Orientalism in painting - Turkish fashion conquers Europe (part 1) 1

Marius Vyšniauskas
www.kamane.lt, 2015-05-26

In brief: Term orientalism in literature describes the culture common to the Middle and Near East and South Asia, which Europe tries to mimic. In the series of articles Marius Vyšniauskas presents the influence of orientalism to the art of Western and Lithuanian art.

Turkish fashion settled in Europe in the 16th century and lasted until the 19th. However, it did not have any links to historical events in the East but was rather about the European fantasies about the Eastern luxury, which were livened by the stories of ambassadors, about rich and mystical customs and unusual fashions. Men's minds where occupied with the stories about the Sultan's harem full of young lustful women ready to satisfy any desire. It is not surprising that the portraits in Europe feature so many aristocrats wearing turbans and feathers, smoking hookah in harem imitating places, with black people serving them.

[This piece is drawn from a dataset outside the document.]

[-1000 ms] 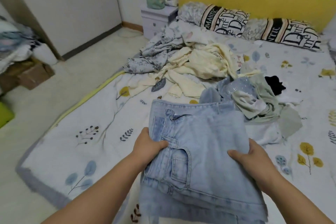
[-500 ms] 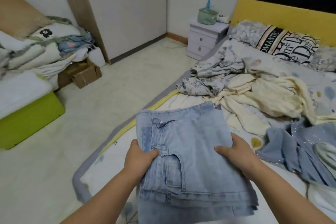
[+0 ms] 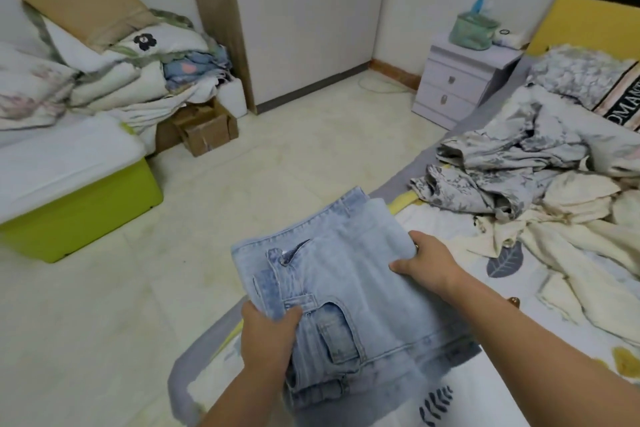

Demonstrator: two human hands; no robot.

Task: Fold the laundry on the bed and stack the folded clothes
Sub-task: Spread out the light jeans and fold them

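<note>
Over the near corner of the bed, the folded light-blue jeans are held up flat between both hands. The left hand grips the near left edge, thumb curled on top by the pocket; the right hand holds the far right edge, fingers wrapped over the fold. Both grips hold the jeans.

Beyond the jeans, on the bed, lies unfolded laundry: a grey floral sheet and a cream garment just beside it. Left of the jeans, across the floor, a lime-green bin has a white lid; what is in it cannot be seen. Behind the bin, an open cardboard box sits under piled bedding. A green tissue box stands on the nightstand.

Compared with half a second ago, the view has swung left and the jeans have come toward the bed's edge, same holds.
</note>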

Meanwhile, what did the largest European state at the time - the Republic of Both Nations - thought of the new style? Our country was exposed to the East already in the ancient times, therefore the exotic costume in painting emerged during the Middle Ages. Firstly, it was a Byzantine fashion. It is not known when the Byzantine type of costume, which had nothing to do with a local daily clothing and, most probably, was worn as an outfit for celebratory occasions by highest local feudal lords appeared in Lithuania. Most probably it reached our land around the 14th century or earlier, through Russia, when the influence of the Eastern culture increased in the Grand Duchy.


Oriental theme was also encouraged by Literature, for example Daniel Defoe, Roxana: The Fortunate Mistress, (1724) whose heroine liked to dress in a Turkish manner. But most likely, Lithuanians had read or at least had heard of our citizen - Regina Salomėja Ruseckaitė-Pilštyniova (1718–1760), who had lived in the sultan's harem. There is not much information about this woman, but it is clear that she was married to the optician and doctor Jokūbas Halpiras, with whom she left for Istanbul. There she had learned to treat and after a few years she went back there and became the doctor of sultan’s harem.

Yet, portrait a la turque, in our country, where more commonly of women's, who wore refined turbans, bright color fabrics, translucent veils and sat, leaning on the cushions, et al. Although, European and Eastern styles where thoroughly combined as in the West, for example - turban was tied on the powdered wig. The spirit of the painting is perfectly conveyed by the portraitists: Kazimieras Voinovskis (1772–1812) and Johann Baptist von Lampi der Ältere, 1751–1830).

Oriental theme plays, perhaps, the most important role in the works of Lithuanian painters Pranciškus Smuglevičius (1745–1807) and Jonas Rustemas (1762–1835).Since the latter has left a huge artistic legacy, this text will be limited only to his sketches and cards. In P. Smuglevičius painting two large historical canvases and a few portraits are dedicated to orientalism.

The subjects of the works are based on Herodotus History. They are illustrative and multifigured. Smuglevičius gladly uses the late baroque effects: oriental colorfulness, comfort, exotic luxury of clothing and weapons. Especially richly painted are the clothes and oriental presents of the characters in the painting "Persian messengers to the king of Ethiopia."

Finally, nothing links Lithuania, so closely, to Turkey like J. Rustemas, who’s painting and sketches feature orientalism widely. Even the origins of the painter pose many unanswered questions, because historians have not yet checked the rich material in the Istanbul archives. Official sources claim that J. Rustemas was born in Constantinople, Christian populated suburb of Peroj (cur. Beyoğlu), located in the European part of town.

Bearded Turks and black people that appear in the drawings of J. Rustemas, most probably come from the memories of the manor. Although, it is possible to assume, looking at the sketch of "Slave Sale" that this scene may have been witnessed by the author in the Ottoman Empire. Looking at the drawings of the painter we can see many scenes of a Turkish everyday life: Turkish men drinking tea, smoking long pipes, camel caravans, dozens of portraits of turban-wearing men and women, who are often decorated in a European fashion.